Google yesterday filed a patent application with the United States Patent and Trademark Office for an electronic device that would be implanted directly into peoples' eyeballs. While it's all very preliminary, Forbes notes that the proposed device "contains a number of tiny components: storage, sensors, radio, battery and an electronic lens." What's more, the veritable Google Eyeballs would be powered wirelessly via an “energy harvesting antenna.”
Just what, exactly, is this device intended to do? Well, numerous things (of course), but the publication points out the primary intention seems to be that of improving poor vision (why such a device would need "data storage," as mentioned in the patent, is unclear) by means of an electronic lens. To enable the electronic lens to perform, the patent suggests that the person's actual eyeball lens would first need to be removed.

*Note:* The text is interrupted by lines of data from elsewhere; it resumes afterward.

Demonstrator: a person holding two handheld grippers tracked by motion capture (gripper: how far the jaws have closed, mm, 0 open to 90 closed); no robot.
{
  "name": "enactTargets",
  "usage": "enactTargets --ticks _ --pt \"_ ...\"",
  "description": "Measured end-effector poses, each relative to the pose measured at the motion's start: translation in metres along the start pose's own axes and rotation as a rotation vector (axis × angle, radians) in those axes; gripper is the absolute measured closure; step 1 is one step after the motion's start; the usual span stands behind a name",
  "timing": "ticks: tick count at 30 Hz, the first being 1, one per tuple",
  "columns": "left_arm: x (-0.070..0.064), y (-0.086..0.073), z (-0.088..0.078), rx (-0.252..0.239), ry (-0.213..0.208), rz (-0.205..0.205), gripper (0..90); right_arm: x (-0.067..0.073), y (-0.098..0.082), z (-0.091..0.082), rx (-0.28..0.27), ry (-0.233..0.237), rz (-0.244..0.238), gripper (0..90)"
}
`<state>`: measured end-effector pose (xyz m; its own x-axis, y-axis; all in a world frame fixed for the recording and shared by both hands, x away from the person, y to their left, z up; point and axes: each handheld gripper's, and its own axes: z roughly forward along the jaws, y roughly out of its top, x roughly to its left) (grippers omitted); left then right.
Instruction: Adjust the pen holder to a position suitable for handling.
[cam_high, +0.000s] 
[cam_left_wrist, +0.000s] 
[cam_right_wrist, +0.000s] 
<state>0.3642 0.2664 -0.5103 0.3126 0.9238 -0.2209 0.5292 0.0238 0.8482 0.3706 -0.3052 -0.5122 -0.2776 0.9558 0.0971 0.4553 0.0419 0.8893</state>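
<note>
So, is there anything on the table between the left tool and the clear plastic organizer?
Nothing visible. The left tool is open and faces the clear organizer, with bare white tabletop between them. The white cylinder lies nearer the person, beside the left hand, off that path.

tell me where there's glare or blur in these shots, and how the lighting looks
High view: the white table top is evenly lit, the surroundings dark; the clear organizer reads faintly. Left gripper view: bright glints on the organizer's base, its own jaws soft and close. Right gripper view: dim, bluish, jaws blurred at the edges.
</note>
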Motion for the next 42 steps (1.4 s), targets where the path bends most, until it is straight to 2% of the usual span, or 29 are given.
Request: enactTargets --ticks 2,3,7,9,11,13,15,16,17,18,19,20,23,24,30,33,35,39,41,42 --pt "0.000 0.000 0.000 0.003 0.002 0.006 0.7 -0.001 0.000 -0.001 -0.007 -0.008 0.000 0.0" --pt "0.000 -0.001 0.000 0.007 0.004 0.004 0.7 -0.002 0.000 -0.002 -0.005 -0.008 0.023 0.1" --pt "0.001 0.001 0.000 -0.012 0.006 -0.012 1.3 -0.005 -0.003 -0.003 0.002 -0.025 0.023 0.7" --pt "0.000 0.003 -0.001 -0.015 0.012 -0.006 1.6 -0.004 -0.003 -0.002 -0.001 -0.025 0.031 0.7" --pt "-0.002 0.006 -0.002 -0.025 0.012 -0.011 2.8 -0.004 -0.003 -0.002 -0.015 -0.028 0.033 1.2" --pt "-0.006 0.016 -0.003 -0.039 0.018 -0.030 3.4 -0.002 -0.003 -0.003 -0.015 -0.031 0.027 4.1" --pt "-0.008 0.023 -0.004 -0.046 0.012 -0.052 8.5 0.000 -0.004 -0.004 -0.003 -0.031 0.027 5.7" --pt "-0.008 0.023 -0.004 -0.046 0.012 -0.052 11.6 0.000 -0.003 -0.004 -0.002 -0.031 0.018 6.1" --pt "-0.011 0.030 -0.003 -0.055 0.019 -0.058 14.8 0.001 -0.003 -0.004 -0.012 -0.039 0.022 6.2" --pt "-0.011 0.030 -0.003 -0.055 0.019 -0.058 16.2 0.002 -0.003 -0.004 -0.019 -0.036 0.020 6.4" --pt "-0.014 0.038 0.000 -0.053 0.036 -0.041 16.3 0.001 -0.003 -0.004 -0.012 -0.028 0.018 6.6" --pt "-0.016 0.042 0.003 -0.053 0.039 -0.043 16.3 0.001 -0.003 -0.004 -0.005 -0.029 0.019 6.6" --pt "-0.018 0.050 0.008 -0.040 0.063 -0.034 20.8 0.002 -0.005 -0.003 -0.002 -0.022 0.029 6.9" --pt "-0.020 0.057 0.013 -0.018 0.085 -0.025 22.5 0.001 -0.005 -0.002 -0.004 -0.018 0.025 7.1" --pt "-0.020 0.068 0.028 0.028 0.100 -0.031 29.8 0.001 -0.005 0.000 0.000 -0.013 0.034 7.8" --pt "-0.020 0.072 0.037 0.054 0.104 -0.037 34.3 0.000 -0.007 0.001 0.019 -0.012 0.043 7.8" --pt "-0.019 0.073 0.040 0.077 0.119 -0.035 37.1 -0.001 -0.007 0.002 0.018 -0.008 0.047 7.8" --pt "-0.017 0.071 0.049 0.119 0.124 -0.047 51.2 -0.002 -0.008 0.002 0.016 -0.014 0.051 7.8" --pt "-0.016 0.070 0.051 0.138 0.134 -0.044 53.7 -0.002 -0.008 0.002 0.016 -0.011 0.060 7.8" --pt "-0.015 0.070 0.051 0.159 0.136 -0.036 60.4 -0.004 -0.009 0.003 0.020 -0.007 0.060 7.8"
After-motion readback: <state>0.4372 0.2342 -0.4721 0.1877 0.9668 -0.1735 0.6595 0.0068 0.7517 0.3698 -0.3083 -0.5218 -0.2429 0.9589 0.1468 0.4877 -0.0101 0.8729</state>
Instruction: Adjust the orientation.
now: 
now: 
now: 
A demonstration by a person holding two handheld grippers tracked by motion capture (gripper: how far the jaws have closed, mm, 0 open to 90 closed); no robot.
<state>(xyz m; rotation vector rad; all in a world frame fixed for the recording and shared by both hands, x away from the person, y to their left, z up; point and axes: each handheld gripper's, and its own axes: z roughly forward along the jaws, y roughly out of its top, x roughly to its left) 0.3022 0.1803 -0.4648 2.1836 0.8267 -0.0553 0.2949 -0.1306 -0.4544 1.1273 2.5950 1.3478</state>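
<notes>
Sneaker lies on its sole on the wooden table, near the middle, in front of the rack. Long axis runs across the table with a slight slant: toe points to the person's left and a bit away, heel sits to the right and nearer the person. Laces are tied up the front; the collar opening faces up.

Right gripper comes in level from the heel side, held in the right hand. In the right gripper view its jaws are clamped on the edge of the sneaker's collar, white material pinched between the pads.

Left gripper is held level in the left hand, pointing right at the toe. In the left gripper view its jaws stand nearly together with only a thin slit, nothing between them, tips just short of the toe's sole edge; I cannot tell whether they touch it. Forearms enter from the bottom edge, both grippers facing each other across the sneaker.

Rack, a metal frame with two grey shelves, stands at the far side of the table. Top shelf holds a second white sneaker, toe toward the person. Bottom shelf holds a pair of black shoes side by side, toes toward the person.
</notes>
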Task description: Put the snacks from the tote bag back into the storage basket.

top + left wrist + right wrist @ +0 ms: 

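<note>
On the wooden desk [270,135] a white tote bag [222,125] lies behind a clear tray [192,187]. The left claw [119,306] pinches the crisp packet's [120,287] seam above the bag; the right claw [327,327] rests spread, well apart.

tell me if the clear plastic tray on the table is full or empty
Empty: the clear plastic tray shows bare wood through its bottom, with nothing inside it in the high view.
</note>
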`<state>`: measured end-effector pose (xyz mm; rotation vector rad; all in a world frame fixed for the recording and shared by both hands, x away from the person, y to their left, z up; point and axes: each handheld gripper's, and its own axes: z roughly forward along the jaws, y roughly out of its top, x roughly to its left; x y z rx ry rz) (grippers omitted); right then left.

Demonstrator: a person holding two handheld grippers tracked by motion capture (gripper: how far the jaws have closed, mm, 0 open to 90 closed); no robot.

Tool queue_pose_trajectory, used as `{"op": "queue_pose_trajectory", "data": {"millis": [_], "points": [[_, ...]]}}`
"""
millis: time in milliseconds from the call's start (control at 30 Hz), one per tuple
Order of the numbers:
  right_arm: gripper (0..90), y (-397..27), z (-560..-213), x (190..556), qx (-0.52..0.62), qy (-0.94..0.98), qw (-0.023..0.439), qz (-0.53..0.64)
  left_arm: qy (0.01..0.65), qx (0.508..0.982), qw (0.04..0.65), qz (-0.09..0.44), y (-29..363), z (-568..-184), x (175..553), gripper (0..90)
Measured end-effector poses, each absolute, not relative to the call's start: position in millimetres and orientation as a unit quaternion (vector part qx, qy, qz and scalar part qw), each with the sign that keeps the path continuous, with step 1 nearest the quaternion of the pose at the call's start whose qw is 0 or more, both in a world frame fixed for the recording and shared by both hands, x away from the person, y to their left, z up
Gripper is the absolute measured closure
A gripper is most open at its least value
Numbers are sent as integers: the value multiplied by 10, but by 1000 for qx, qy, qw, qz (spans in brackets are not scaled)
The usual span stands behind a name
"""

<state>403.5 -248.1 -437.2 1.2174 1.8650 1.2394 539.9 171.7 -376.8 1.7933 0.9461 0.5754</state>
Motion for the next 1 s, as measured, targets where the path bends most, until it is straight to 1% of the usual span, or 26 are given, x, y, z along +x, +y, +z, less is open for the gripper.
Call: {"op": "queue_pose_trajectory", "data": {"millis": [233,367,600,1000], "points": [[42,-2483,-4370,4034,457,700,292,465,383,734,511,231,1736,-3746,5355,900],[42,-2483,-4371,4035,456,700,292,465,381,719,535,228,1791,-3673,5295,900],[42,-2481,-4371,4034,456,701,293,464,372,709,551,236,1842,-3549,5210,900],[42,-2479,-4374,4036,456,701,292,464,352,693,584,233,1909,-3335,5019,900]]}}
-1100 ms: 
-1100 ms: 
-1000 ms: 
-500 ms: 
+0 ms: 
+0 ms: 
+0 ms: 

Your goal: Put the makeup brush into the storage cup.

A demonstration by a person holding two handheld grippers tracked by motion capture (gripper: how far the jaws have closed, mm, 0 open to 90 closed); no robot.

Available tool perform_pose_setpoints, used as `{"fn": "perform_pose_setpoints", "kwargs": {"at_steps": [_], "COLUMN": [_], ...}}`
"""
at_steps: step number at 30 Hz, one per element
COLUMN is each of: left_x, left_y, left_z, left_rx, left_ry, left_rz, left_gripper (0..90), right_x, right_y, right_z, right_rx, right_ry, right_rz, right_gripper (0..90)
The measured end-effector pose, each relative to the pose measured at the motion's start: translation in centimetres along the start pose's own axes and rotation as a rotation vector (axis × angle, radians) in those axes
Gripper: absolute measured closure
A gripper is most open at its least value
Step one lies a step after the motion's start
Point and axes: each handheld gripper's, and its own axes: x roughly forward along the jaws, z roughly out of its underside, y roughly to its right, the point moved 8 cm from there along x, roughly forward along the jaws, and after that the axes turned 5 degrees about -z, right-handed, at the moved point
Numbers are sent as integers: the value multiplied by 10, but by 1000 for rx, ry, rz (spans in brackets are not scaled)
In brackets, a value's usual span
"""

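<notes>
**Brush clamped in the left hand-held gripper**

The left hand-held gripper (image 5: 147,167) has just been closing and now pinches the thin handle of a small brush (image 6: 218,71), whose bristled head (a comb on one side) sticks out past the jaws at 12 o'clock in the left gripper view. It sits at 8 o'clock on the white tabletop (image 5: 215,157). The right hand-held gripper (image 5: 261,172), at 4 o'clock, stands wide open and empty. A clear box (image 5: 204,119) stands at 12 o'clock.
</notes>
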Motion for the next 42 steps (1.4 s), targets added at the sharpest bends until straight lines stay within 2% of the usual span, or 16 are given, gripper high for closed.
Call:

This is not the only time that Google has ventured into the realm of the eye. In 2014, the company patented a contact lens that came complete with an itsy bitsy camera. Obviously, the possibility back then of having a tiny camera in one's eye brought up a host of ethical questions that Google will not have to address this time around, but as the newly proposed device does involve injecting what amounts to an electronic lens into the eye it is not hard to imagine a not-too-distant future where questions of privacy and eye cameras need to be revisited.
Thankfully, however, that day does not appear to be today.